RECORDED DATA
===
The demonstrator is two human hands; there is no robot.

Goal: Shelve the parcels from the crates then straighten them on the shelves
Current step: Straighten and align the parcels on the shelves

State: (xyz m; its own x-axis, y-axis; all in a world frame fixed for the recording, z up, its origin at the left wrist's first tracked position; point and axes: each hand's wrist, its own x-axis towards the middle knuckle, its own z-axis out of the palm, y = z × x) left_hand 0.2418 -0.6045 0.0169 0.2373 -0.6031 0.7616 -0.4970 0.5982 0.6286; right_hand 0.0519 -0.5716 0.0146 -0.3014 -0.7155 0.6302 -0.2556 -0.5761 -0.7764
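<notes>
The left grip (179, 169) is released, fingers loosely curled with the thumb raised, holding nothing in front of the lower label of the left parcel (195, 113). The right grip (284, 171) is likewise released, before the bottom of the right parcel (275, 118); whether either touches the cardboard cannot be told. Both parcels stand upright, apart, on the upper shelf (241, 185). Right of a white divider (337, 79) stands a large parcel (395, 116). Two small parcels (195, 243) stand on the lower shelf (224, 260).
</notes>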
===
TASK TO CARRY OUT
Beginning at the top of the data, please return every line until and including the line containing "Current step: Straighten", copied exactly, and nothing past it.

SOLUTION FOR THIS TASK
The demonstrator is two human hands; there is no robot.

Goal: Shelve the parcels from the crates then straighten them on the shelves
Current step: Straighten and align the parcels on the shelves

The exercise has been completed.